Justice

N.W.A Just Reunited to Perform 'F--- Tha Police'

June 29th 2015

In 1988, N.W.A. released the album "Straight Outta Compton," featuring the song "Fuck Tha Police," which went on to become a legendary anthem about police brutality. "Fuck Tha Police," which prompted the FBI to send a letter of warning to N.W.A for celebrating "violence against and disrespect" for authorities, remains relevant nearly three decades after its debut. That's why N.W.A. rappers Ice Cube, MC Ren, and DJ Yella came together to perform the song over the weekend at the BET Experience live in Los Angeles. Ice Cube and Yella hadn't performed together since the late 1980s, and Ice Cube hadn't performed with MC Ren in fifteen years. (Dr. Dre didn't perform with his former rap group, and Eazy-E, another member, died 20 years ago.)

The rappers performed alongside footage of Black Lives Matter protests, the McKinney pool party controversy that involved a white officer aggressively interacting with Black teenagers, the officer shooting of unarmed, Black man Walter Scott, Michael Brown, and other recent images depicting police brutality.

The performance comes a few months before "Straight Outta Compton," the N.W.A. biopic on the group's climb to the top of the rap scene, is scheduled to hit theaters. The film reportedly depicts the struggle the group faced for exposing America's race problem during the late 1980s and early 1990s. Actor Paul Giamatti portrays their manager who stood up for their creative freedoms even when the federal government came after their musical messages:

"We kicked the door down for a lot of artists," Dr.
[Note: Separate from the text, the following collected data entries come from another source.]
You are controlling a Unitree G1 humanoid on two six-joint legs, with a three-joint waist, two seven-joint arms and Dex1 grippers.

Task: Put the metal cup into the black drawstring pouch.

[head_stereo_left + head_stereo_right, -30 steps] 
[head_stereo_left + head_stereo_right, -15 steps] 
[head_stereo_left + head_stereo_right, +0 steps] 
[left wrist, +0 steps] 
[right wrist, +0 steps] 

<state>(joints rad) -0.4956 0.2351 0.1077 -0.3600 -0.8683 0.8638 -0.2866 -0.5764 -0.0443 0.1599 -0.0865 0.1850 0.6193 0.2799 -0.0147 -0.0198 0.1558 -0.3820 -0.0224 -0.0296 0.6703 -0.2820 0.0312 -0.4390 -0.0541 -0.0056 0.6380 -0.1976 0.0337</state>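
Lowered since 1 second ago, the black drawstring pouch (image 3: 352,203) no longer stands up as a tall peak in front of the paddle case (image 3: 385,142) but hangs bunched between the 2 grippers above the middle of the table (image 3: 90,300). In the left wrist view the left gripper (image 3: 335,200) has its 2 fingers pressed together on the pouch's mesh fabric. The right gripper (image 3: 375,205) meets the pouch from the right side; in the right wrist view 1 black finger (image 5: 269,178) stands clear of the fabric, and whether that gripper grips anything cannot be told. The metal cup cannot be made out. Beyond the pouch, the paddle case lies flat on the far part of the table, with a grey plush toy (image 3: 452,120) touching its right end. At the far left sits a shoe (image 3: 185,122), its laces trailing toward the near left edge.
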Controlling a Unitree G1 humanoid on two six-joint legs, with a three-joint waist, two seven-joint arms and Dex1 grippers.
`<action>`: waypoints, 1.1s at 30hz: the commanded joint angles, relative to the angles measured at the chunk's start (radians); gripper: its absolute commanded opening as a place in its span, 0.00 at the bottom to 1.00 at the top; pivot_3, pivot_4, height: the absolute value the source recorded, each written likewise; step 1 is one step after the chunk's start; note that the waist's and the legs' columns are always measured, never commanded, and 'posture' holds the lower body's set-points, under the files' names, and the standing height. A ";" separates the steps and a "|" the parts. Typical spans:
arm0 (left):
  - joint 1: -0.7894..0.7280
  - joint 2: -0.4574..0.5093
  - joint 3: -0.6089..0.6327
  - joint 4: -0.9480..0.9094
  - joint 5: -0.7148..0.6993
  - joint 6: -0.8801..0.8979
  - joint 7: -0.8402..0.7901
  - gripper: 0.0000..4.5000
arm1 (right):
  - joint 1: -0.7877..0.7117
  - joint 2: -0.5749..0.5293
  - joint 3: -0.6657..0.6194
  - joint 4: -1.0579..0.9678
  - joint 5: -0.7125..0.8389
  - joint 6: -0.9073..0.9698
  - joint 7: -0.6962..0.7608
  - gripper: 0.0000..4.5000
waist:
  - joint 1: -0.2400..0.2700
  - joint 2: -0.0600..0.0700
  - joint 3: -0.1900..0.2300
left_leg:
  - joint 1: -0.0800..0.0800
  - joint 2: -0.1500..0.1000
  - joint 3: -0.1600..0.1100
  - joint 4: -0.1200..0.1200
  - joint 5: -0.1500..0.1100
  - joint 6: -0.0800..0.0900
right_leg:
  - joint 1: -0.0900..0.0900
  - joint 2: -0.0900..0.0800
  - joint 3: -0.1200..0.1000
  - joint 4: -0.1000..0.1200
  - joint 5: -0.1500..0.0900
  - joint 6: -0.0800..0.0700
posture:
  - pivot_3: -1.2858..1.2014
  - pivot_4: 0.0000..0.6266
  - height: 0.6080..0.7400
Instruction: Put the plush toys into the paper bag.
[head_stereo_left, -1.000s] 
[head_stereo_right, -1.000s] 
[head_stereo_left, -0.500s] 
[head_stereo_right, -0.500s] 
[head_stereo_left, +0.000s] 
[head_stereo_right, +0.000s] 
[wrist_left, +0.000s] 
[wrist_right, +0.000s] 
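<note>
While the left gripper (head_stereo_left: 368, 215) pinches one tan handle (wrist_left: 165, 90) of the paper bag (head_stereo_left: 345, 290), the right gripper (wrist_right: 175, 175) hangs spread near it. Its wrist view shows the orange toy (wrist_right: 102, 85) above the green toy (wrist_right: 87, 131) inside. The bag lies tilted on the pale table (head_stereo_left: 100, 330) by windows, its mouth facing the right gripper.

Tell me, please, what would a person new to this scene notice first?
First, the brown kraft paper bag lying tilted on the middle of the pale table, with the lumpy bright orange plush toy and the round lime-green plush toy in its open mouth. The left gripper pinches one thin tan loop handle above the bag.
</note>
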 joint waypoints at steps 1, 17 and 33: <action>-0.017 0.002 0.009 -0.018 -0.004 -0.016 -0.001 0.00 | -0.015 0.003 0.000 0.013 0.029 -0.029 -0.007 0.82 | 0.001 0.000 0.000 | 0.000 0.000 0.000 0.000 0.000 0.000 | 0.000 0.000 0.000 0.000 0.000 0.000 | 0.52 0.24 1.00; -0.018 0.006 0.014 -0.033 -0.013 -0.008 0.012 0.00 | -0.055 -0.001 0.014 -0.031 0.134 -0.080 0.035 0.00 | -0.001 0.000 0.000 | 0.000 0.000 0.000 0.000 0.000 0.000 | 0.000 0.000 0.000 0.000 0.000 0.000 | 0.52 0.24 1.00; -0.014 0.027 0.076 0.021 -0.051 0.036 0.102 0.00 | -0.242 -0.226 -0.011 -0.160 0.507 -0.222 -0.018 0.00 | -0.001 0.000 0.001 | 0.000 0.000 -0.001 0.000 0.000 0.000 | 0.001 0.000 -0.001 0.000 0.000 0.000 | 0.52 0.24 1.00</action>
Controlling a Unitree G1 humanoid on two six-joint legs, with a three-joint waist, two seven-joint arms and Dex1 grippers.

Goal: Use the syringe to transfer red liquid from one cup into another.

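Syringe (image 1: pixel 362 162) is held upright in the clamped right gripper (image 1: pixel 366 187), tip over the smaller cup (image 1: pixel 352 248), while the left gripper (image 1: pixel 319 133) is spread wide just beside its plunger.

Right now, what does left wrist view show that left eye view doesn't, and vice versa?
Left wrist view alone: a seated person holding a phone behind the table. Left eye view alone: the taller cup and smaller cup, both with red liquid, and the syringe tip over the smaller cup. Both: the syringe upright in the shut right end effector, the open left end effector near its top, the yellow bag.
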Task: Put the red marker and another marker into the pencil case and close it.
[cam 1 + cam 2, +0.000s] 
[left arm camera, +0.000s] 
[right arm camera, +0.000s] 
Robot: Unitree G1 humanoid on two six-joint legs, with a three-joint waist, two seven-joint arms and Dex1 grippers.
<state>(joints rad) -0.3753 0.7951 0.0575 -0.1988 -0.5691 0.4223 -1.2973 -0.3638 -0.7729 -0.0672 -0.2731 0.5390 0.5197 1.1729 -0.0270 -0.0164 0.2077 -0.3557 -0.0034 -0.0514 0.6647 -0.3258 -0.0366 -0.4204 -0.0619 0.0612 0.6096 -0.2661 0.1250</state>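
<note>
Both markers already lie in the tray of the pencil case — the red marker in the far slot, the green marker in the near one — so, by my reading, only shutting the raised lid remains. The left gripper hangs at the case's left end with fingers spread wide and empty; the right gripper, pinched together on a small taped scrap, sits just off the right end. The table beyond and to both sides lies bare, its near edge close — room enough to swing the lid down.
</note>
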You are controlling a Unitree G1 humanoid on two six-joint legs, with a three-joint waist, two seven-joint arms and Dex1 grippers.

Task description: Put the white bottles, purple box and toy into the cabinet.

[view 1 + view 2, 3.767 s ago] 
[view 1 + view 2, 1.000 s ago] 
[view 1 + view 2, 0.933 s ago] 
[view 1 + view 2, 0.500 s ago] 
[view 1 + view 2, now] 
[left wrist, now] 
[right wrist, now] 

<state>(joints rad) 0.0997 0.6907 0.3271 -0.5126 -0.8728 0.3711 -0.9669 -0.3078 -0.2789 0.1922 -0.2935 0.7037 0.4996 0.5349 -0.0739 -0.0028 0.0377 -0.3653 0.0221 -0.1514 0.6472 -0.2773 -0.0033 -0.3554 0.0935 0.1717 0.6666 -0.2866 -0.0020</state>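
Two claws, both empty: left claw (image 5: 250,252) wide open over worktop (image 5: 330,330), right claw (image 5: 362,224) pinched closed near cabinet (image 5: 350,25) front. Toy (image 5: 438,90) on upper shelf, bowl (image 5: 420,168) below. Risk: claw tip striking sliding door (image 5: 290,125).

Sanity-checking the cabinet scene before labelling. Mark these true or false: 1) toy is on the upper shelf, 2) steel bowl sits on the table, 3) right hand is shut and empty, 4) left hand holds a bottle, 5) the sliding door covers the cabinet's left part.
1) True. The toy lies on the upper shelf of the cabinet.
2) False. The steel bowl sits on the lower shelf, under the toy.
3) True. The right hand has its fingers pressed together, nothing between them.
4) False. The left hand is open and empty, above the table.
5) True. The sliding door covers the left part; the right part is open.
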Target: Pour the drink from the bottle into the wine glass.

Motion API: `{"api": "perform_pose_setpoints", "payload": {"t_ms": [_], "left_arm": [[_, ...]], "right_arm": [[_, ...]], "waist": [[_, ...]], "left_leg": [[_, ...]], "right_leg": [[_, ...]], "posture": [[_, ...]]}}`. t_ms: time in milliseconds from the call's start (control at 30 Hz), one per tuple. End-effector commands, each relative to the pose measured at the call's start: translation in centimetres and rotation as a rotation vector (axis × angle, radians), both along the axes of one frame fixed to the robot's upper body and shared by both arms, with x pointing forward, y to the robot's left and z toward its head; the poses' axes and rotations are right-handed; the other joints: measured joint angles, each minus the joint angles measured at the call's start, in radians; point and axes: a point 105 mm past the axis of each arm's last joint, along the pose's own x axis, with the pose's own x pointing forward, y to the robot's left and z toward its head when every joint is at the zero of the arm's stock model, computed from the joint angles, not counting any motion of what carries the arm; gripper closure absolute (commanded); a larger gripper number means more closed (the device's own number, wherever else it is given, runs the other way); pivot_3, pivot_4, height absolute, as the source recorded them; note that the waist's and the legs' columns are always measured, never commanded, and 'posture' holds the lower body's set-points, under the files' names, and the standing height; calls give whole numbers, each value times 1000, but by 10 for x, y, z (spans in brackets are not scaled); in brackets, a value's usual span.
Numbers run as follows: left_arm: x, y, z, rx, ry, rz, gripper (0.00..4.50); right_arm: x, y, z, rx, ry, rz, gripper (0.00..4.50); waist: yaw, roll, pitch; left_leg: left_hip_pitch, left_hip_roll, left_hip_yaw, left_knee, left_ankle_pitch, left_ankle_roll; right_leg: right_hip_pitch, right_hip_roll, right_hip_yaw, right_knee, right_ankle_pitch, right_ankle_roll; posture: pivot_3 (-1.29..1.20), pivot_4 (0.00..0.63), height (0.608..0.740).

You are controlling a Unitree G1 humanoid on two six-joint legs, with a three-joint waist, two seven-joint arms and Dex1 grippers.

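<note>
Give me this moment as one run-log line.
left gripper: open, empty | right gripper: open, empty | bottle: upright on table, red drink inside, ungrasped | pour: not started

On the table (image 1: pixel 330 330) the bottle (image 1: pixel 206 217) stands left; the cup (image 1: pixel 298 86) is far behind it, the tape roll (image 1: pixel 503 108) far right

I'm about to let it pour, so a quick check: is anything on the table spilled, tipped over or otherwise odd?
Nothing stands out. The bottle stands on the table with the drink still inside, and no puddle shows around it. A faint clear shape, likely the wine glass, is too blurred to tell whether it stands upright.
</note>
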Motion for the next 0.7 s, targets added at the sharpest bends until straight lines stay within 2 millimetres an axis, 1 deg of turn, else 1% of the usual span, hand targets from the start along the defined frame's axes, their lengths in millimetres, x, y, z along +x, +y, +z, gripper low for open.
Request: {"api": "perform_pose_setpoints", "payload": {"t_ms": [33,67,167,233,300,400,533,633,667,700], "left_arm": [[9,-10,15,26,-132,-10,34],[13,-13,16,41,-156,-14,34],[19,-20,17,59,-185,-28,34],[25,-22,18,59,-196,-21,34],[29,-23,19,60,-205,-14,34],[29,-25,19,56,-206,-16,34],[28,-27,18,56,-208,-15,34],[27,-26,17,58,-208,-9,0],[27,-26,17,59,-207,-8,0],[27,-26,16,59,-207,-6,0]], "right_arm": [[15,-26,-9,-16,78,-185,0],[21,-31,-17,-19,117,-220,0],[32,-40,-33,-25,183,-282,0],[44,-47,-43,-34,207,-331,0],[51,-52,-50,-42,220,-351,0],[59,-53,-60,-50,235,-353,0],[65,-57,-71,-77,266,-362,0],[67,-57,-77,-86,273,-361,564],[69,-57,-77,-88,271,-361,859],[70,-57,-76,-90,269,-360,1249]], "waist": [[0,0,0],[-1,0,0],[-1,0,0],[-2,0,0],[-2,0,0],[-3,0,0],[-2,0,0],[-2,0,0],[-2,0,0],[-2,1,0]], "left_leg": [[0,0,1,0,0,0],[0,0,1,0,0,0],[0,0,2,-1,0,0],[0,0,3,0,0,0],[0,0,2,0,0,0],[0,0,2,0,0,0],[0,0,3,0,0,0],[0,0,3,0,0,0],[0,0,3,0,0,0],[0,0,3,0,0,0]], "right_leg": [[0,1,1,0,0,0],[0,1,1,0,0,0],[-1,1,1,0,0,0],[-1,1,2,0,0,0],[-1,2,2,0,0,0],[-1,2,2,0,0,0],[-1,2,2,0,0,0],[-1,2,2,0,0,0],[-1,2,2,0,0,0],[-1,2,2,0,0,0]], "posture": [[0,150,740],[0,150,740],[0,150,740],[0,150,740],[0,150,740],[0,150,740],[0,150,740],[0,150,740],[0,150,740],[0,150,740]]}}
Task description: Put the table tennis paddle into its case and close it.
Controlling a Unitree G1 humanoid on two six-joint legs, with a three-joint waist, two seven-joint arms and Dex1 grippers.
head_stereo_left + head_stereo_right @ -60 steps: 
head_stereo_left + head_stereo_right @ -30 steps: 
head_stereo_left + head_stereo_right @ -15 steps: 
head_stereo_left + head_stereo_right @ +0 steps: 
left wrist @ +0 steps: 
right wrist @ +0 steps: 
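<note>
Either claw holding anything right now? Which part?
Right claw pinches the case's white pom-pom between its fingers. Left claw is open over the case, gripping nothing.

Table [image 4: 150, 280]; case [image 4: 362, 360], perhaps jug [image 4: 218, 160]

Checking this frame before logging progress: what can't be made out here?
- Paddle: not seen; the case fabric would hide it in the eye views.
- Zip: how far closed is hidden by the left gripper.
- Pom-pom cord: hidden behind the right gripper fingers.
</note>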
Dre says in the trailer. "The same thing that we was going through in the 80s with the police, people going through right now."

Ice Cube also chimed in, "We put it all in the music, all our frustration and anger, our music was like our weapon."

"Fuck Tha Police" includes lyrics such as, "Lights start flashing behind me/ But they're scared of a n*gger so they mace me to blind me ...They put up my picture with silence/Cause my identity by itself causes violence."